The "Combs enterprise," said Slavik, "existed to serve his needs."
Combs' mother and his six adult children — three daughters and three sons — were in the courtroom Thursday, and watched the government hit replay on key audio and video evidence, including widely publicized surveillance footage of a brutal beating at the InterContinental hotel in Los Angeles.
"This incident should leave no doubt in your mind that the defendant committed sex trafficking when he chased Cassie, beat her, and tried to drag her back to the hotel room where an escort was waiting," Slavik told jurors of the clip.
Combs has pleaded not guilty to the charges. If Combs is convicted on the top charges of racketeering and sex trafficking, the 55-year-old Bad Boy Records founder faces up to life in prison.
On Tuesday, shortly before the defense rested, Combs complimented US District Judge Arun Subramanian as he said he would not be testifying in his own defense.
"I'm doing great.
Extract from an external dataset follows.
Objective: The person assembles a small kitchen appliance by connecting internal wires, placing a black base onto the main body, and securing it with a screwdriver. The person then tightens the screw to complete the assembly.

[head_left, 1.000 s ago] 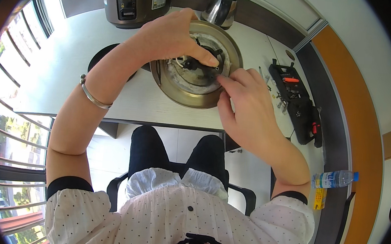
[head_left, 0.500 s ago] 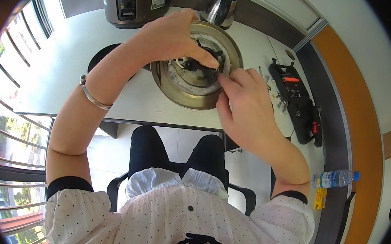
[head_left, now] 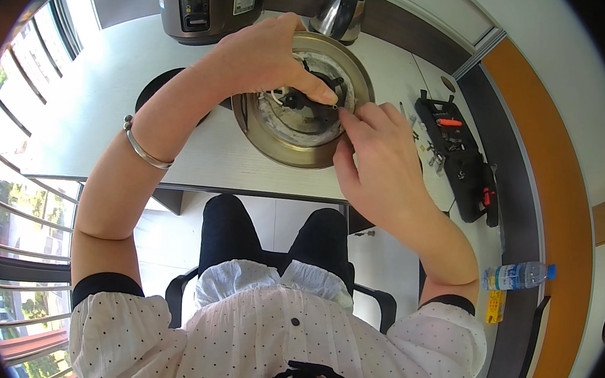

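Note:
A round metal appliance base is on the white table, its underside up, with a greyish ring, a black plastic part and pale wires in the middle. My left hand grips it from the far left, thumb laid across the black part; its other fingertips are hidden. By the thumb tip, a small metal post sticks up. From the right, my right hand has its index fingertip beside that post. Its other fingers are curled and the thumb hangs by the rim. Anything pinched there is too small to make out.
A brown rice cooker and a steel kettle stand at the back. To the right lie an opened black tool case, loose small parts and a water bottle. A black disc is partly behind my left forearm.
The metal base has shifted very slightly to the left. My right index fingertip has moved a little up beside the post; my left hand keeps its hold.

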`<act>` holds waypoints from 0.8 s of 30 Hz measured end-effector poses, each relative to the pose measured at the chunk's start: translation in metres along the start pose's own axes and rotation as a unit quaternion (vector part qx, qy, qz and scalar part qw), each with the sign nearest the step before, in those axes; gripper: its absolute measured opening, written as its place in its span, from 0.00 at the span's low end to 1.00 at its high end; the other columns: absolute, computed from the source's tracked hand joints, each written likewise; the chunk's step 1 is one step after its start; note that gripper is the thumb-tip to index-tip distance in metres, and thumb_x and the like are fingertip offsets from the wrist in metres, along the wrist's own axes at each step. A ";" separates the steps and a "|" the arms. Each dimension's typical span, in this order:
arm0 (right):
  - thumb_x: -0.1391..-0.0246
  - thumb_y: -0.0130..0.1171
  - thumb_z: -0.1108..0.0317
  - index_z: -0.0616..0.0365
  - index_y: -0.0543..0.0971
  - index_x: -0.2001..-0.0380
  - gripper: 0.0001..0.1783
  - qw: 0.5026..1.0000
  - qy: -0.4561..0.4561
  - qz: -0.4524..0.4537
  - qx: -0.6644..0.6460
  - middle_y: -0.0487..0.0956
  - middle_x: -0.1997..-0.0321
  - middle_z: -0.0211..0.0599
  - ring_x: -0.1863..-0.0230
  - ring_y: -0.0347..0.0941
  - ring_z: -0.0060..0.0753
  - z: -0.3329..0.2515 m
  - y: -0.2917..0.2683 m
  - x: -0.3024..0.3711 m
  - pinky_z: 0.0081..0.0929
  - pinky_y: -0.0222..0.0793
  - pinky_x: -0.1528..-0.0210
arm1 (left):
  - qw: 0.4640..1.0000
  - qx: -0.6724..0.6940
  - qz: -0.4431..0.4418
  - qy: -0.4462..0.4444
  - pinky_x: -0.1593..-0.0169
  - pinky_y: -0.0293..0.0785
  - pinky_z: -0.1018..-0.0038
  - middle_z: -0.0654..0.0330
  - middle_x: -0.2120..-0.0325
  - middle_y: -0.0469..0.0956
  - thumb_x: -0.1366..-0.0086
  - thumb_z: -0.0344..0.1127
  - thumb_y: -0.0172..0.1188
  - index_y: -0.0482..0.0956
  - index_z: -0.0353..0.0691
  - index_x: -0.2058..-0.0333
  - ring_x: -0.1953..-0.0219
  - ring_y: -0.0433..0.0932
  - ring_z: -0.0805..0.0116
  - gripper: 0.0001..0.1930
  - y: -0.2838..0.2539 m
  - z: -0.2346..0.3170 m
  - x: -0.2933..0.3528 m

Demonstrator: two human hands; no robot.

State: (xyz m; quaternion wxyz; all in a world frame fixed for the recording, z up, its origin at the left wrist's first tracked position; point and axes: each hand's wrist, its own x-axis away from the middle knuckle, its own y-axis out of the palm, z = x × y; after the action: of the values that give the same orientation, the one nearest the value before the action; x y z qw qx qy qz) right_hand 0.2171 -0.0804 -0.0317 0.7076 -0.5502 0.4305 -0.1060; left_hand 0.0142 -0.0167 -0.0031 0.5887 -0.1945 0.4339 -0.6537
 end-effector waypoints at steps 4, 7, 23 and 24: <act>0.56 0.56 0.75 0.69 0.78 0.61 0.16 1.000 0.006 0.007 -0.030 0.72 0.67 0.44 0.63 0.67 0.45 -0.002 -0.005 0.001 0.37 0.64 0.58 | 1.000 0.005 -0.001 0.002 0.49 0.69 0.71 0.48 0.57 0.77 0.65 0.52 0.77 0.69 0.29 0.48 0.53 0.76 0.58 0.47 0.000 -0.002 -0.001; 0.56 0.57 0.72 0.69 0.78 0.63 0.15 0.999 0.000 0.037 -0.030 0.73 0.67 0.44 0.63 0.67 0.45 0.003 -0.005 -0.002 0.38 0.64 0.57 | 1.000 0.005 -0.001 0.003 0.49 0.69 0.71 0.48 0.57 0.76 0.65 0.52 0.76 0.69 0.29 0.49 0.53 0.76 0.58 0.47 0.000 -0.002 -0.002; 0.56 0.56 0.73 0.71 0.77 0.61 0.17 1.000 -0.001 0.009 -0.022 0.73 0.67 0.45 0.62 0.68 0.45 -0.002 -0.005 0.002 0.38 0.64 0.57 | 1.000 0.009 0.010 0.010 0.50 0.69 0.71 0.48 0.58 0.77 0.65 0.50 0.77 0.70 0.28 0.50 0.54 0.76 0.59 0.46 0.003 -0.004 -0.001; 0.56 0.56 0.73 0.71 0.77 0.61 0.17 1.000 -0.002 0.011 -0.024 0.73 0.66 0.45 0.62 0.68 0.45 -0.002 -0.006 0.001 0.38 0.64 0.57 | 1.000 0.010 0.017 0.019 0.51 0.70 0.71 0.48 0.59 0.77 0.67 0.54 0.76 0.71 0.28 0.51 0.55 0.77 0.58 0.47 0.004 -0.007 -0.002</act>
State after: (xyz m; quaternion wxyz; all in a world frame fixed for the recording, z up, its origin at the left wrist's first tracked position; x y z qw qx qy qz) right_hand 0.2186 -0.0845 -0.0276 0.6959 -0.5626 0.4378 -0.0869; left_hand 0.0117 -0.0125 -0.0092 0.5931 -0.1691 0.4416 -0.6517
How are you, your honor?" Combs responded after Subramanian asked the music tycoon how he was feeling.
Combs then told the judge, "I want to tell you thank you. You're doing an excellent job."
Combs' defense team called no witnesses after the prosecution rested its lengthy case and instead read a small selection of texts and a half dozen stipulations into the record.
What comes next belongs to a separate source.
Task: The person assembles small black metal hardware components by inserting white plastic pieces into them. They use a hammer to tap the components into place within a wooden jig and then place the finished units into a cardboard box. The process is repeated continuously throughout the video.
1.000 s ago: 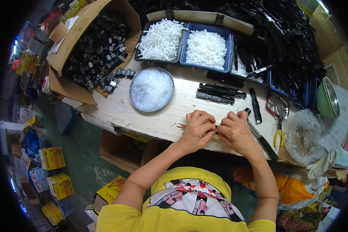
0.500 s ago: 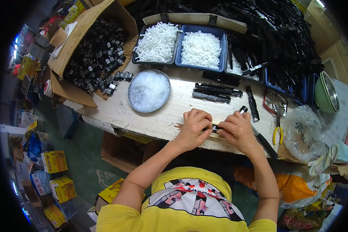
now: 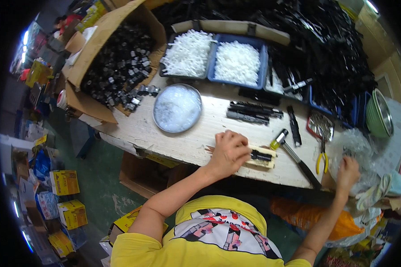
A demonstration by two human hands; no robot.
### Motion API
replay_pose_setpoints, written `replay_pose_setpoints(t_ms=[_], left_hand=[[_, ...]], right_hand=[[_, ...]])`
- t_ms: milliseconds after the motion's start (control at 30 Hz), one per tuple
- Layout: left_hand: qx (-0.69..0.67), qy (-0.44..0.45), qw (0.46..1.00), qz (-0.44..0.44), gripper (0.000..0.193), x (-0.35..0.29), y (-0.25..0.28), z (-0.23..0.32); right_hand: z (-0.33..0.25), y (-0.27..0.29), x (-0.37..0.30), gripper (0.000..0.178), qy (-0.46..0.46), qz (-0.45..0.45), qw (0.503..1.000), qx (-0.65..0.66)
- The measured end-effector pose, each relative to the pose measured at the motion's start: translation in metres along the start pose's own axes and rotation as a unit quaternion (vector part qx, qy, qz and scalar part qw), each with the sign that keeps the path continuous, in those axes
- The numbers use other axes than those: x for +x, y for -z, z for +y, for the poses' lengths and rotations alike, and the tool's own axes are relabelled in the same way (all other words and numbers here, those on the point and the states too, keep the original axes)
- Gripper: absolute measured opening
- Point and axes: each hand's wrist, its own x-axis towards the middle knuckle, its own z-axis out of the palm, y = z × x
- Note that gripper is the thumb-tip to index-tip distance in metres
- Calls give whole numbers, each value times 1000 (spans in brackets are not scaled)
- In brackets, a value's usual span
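A narrow black part (image 3: 260,155) lies in a cream-coloured block (image 3: 267,164) near the table's front edge. My left hand (image 3: 229,153) is closed over the left end of the part and block, hiding that end. Beside the block rests a hammer (image 3: 298,159) with a yellow head end and black handle. Far to the right, my right hand (image 3: 348,172) reaches over a clear plastic bag (image 3: 363,151), its fingers pinched together. Whatever small thing they may hold cannot be made out.
Black assemblies (image 3: 249,113) lie behind the block. Yellow-handled pliers (image 3: 321,162) sit beside a red dish (image 3: 318,124) of small metal pieces. A round pan (image 3: 158,118), bins of white plastic parts (image 3: 236,62) and a carton of black pieces (image 3: 73,73) stand farther back.
My right hand has left the black part and moved right to the plastic bag. My left hand stays at the block, whose right end and the hammer head now show.
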Motion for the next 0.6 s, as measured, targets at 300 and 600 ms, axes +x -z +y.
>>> replay_pose_setpoints(t_ms=[300, 600], left_hand=[[105, -28, 988, 109, 21, 34, 36, -46], [270, 197, 929, 158, 19, 136, 112, -141]], right_hand=[[69, -37, -15, 34, -80, -151, 984, 57], [66, -29, -13, 18, -98, -88, 988, 85]])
"We might drive each other crazy sometimes, but baby, you really do make me happy," defense lawyer Anna Esteavao read aloud from one 2017 text from Ventura to Combs.
During Ventura and Jane's testimony, both women said Combs beat them, testimony corroborated by texts, photos of bruises, and accounts of witnesses. The women also recounted the anguish and fear they said they suffered from participating in years of "freak offs" or "hotel nights" — drug-fueled sex performances with male escorts that Combs would arrange, masturbate to, and often record.
Slavik on Thursday called sex trafficking "the brutal crime at the heart of this case."
"You heard all about how the defendant again and again forced, threatened, and manipulated Cassie into having sex with escorts," Slavik told the jury.
"Dozens of witnesses agreed: he doesn't take no for an answer," the prosecutor said, repeating the point.
Combs' lawyers have argued that the sexual interactions cited in the case were consensual and that Combs' business was not a criminal racket.
"Domestic violence is not sex trafficking," defense attorney Teny Geragos told the eight-man, four-woman jury in her opening statements on May 12.